EXERCISE: Restate the listing that follows word for word, without its pictures.
╭─ PROVIDED MATERIAL
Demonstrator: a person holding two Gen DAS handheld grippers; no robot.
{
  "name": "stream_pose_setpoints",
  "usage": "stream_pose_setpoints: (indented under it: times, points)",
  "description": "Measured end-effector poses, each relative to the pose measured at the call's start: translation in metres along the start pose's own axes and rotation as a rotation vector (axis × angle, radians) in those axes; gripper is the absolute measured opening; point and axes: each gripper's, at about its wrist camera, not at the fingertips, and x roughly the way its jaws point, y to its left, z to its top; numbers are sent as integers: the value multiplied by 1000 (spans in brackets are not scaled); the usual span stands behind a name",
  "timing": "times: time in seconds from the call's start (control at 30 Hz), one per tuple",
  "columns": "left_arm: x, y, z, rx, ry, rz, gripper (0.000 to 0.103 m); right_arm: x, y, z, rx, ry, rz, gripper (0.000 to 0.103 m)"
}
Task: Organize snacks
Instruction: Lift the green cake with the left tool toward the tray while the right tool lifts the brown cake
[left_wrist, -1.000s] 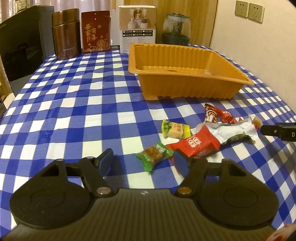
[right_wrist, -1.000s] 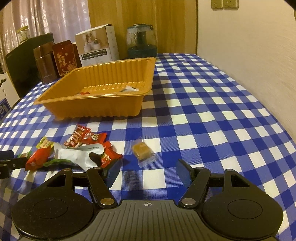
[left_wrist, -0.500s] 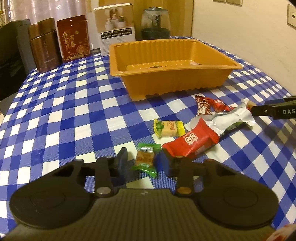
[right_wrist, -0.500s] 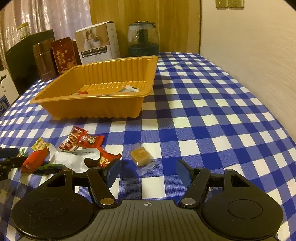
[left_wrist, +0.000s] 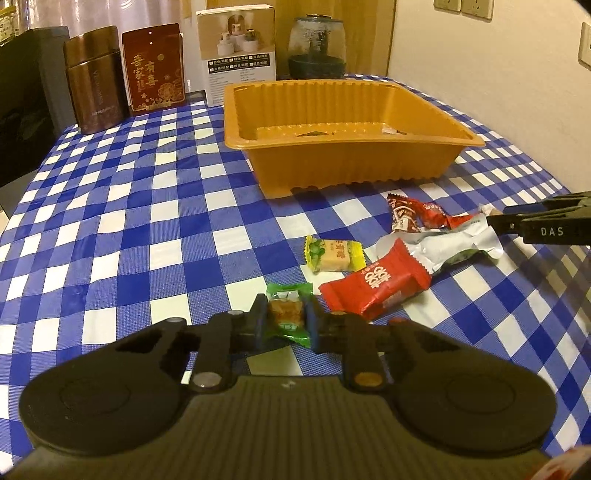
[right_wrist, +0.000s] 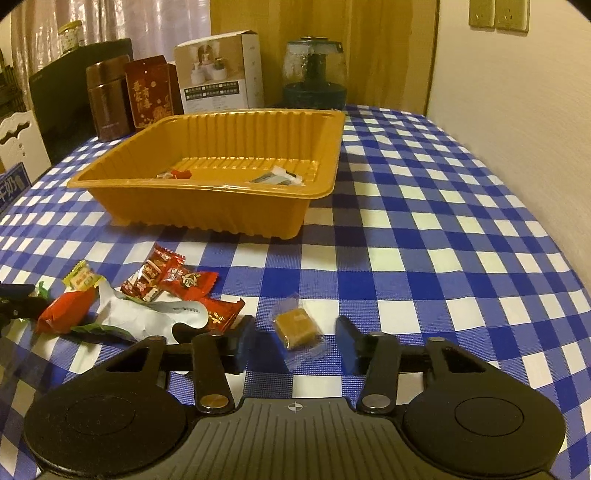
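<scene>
My left gripper (left_wrist: 286, 318) is shut on a green-wrapped candy (left_wrist: 285, 311) that lies on the blue checked tablecloth. Just beyond it are a yellow candy (left_wrist: 332, 254), a red packet (left_wrist: 376, 284), a silver wrapper (left_wrist: 454, 247) and dark red candies (left_wrist: 410, 214). The jaws of my right gripper (right_wrist: 294, 334) are closing around a clear-wrapped brown candy (right_wrist: 295, 325), and the pads stand a little off it on both sides. The orange tray (left_wrist: 354, 173) (right_wrist: 207, 206) stands farther back, with a few wrapped snacks (right_wrist: 277, 178) inside.
At the table's back edge stand a brown canister (left_wrist: 94, 81), a red box (left_wrist: 153, 70), a white carton (left_wrist: 238, 51) and a glass jar (left_wrist: 317, 48). A wall runs close along the right side. A finger of the right gripper (left_wrist: 546, 225) shows beside the snack pile.
The left jaws have closed onto the green candy, which now stands lengthwise between the pads. The right jaws have narrowed around the brown candy. Neither hand has shifted much.
</scene>
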Motion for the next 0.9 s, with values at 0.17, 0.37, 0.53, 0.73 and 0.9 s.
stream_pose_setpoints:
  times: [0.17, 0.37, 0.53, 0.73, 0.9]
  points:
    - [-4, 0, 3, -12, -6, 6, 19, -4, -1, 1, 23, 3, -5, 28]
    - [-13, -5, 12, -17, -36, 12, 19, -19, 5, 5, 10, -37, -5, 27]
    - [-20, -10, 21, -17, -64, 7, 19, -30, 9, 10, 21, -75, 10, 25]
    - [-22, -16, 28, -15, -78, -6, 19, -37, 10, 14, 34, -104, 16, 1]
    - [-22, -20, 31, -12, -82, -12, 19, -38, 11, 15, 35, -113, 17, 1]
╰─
WRITTEN SOLUTION:
Demonstrator: a person holding two Gen DAS handheld grippers; no robot.
{
  "name": "stream_pose_setpoints",
  "usage": "stream_pose_setpoints: (indented under it: times, points)",
  "description": "Measured end-effector poses, each relative to the pose measured at the call's start: translation in metres along the start pose's own axes and rotation as a rotation vector (axis × angle, radians) in those axes; gripper is the absolute measured opening; point and axes: each gripper's, at about its wrist camera, not at the fingertips, and x roughly the way its jaws point, y to its left, z to its top; numbers are sent as integers: the value multiplied by 1000 (spans in brackets are not scaled); the usual span stands behind a name",
  "timing": "times: time in seconds from the call's start (control at 30 Hz), one per tuple",
  "columns": "left_arm: x, y, z, rx, ry, rz, gripper (0.000 to 0.103 m); right_arm: x, y, z, rx, ry, rz, gripper (0.000 to 0.103 m)"
}
Task: Organize snacks
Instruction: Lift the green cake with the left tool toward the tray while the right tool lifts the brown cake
[left_wrist, -1.000s] 
[right_wrist, -1.000s] 
[left_wrist, -0.500s] 
[right_wrist, -0.500s] 
[left_wrist, +0.000s] 
[right_wrist, +0.000s] 
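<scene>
My left gripper (left_wrist: 286, 318) is shut on a green-wrapped candy (left_wrist: 285, 311) that lies on the blue checked tablecloth. Just beyond it are a yellow candy (left_wrist: 332, 254), a red packet (left_wrist: 376, 284), a silver wrapper (left_wrist: 454, 247) and dark red candies (left_wrist: 410, 214). The jaws of my right gripper (right_wrist: 294, 334) are closing around a clear-wrapped brown candy (right_wrist: 295, 325), and the pads stand a little off it on both sides. The orange tray (left_wrist: 354, 173) (right_wrist: 207, 206) stands farther back, with a few wrapped snacks (right_wrist: 277, 178) inside.
At the table's back edge stand a brown canister (left_wrist: 94, 81), a red box (left_wrist: 153, 70), a white carton (left_wrist: 238, 51) and a glass jar (left_wrist: 317, 48). A wall runs close along the right side. A finger of the right gripper (left_wrist: 546, 225) shows beside the snack pile.
The left jaws have closed onto the green candy, which now stands lengthwise between the pads. The right jaws have narrowed around the brown candy. Neither hand has shifted much.
</scene>
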Motion for the next 0.9 s, with values at 0.17, 0.37, 0.53, 0.73 and 0.9 s.
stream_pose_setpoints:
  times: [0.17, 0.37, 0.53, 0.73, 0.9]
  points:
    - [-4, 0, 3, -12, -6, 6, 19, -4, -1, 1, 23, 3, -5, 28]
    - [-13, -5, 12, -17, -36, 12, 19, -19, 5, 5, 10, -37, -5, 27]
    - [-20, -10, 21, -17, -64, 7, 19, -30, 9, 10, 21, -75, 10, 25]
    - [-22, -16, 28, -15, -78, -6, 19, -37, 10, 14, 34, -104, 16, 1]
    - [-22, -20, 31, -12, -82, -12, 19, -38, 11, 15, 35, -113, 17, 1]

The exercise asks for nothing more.